D’Alema antipatico, perché è visto così dagli italiani? L’interessato risponde: «Forse è colpa mia». Anzi rettifica: «È stata colpa mia. O anche mia». Massimo D’Alema si confessa con ‘7’, l’inserto del Corriere della Sera. Parla della sua vita privata: la passione per la Roma e per i cantautori, i casi della retribuzione contestata della Fondazione dei socialisti europei («Sono vittima di un attacco meschino»), delle costose scarpe confezionate a mano e della bella barca a vela.
Non ha nulla da rimproverarsi. Sostiene: molti fatti sono stati falsati o travisati, ma ammette: «Non mi sono mai preoccupato troppo della mia popolarità e in questo ho sbagliato».
Parla anche della sua lunghissima vita pubblica. D’Alema antipatico è stato uno dei maggiori protagonisti della politica italiana nella Prima e nella Seconda Repubblica. Fu antagonista di Craxi, Berlusconi, Renzi. Da segretario del Pds e dei Ds, i due partiti eredi del Pci, era potentissimo. Faceva e disfaceva i governi. Indica un solo errore politico: nel 1998 accettò «di fare il presidente del Consiglio dopo che Bertinotti aveva fatto cadere il governo Prodi». Riconosce: «A conti fatti fu un errore». Quello, ma non lo dice, fu un doppio errore: per fare il governo imbarcò l’Udr nata su ispirazione di Cossiga e formata da molti parlamentari (guidati da Mastella e Buttiglione) provenienti dalle file avversarie, quelle del centro-destra di Berlusconi.
Commise molti errori non menzionati: promosse con Occhetto lo scioglimento del Pci dopo il crollo del Muro di Berlino nel 1989, tuttavia la metamorfosi del partito non portò alla nascita di una nuova forza socialdemocratica ma a due formazioni, il Pds e i Ds, dai connotati confusi, dalla prevalente identità liberaldemocratica. A sinistra il rapporto fu conflittuale prima con Craxi, poi con Prodi, quindi con Renzi. D’Alema parla solo del rapporto con l’ex segretario del Psi. Chiosa: fu un suo avversario politico ma non ha mai detto che Craxi si arricchì con la politica, anzi non ha «mai partecipato al linciaggio moralistico-giudiziario».
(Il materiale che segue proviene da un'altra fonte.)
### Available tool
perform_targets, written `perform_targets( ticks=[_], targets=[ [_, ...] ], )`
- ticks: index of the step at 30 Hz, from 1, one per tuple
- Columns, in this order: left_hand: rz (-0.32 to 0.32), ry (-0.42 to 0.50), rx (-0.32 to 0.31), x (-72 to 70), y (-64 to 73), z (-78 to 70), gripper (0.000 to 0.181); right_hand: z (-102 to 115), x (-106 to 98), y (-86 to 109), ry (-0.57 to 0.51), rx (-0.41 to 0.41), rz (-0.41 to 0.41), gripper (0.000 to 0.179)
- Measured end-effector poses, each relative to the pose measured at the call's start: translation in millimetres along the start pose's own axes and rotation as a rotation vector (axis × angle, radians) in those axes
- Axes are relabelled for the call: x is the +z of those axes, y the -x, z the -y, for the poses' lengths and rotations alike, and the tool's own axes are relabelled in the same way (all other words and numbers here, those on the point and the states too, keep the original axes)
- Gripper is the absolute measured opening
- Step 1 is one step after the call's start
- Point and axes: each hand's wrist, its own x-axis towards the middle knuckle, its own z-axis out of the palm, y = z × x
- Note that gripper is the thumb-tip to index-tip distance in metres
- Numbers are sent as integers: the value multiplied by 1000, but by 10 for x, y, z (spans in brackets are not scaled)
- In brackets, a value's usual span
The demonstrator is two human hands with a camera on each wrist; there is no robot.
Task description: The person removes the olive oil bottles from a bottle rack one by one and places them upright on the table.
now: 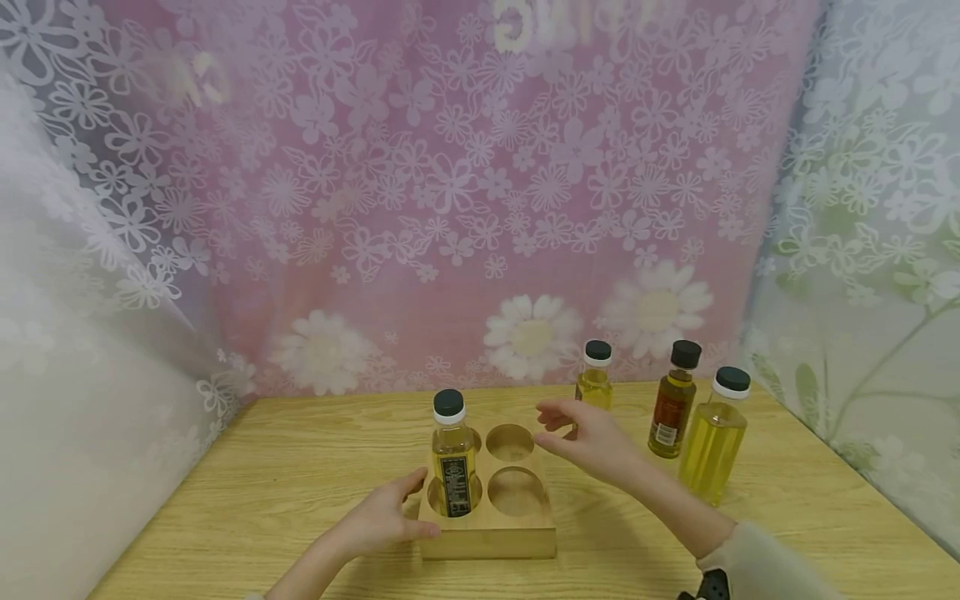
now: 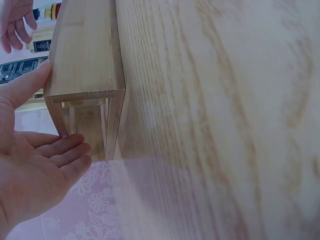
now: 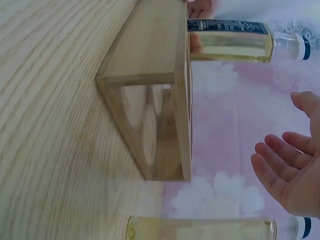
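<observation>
A clear bottle of yellow oil point(image 1: 454, 458) with a dark cap and black label stands in the front left hole of a wooden bottle holder point(image 1: 487, 543). My left hand point(image 1: 378, 518) touches the holder's left side, thumb by the front top edge. In the left wrist view, that hand's fingers point(image 2: 70, 150) lie almost straight across the holder's open end. Over the table, right of the holder, my right hand point(image 1: 592, 437) hovers with loosely bent fingers and holds nothing. Behind it stands another yellow oil bottle point(image 1: 597, 385), its lower part hidden by the hand.
To the right stand a darker oil bottle point(image 1: 672, 412) with a red label and a large yellow oil bottle point(image 1: 714, 442). Two round holes show on the holder's right half. A pink flowered curtain point(image 1: 450, 208) hangs behind the wooden table point(image 1: 315, 442).
</observation>
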Motion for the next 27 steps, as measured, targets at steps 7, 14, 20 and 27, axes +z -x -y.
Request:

Non una parola, invece, sui contrasti con l’inventore dell’Ulivo e su quelli con Renzi. D’Alema organizzò la scissione dal Partito democratico e fondò con Bersani Articolo 1 – Movimento democratico e progressista perché il Rottamatore, disse nel 2017, «ha distrutto il Pd e lo ha svuotato di contenuti democratici».
Risultato: il Pd prese una sberla dalla quale non si è più ripreso e Articolo 1 adesso è dato dai sondaggi sotto il 2% dei voti. Gli errori, anche recenti, sono stati a cascata. Lo scorso dicembre puntava ancora sul governo Conte due: è «senza alternative». Ma l’alternativa era già nell’aria: si è materializzata poco dopo con Mario Draghi a Palazzo Chigi.
L’ex presidente del Consiglio si è ritirato dalla politica attiva e si è dedicato allo studio e alla sua tenuta che produce vino in Umbria. Mantiene una forte passione per la politica. Però, a parte l’antipatia, la credibilità politica di D’Alema è stata azzerata. È stato abbattuto un mito. La figura del segretario comunista preparato, sagace, imbattibile, anche spregiudicato, non esiste più.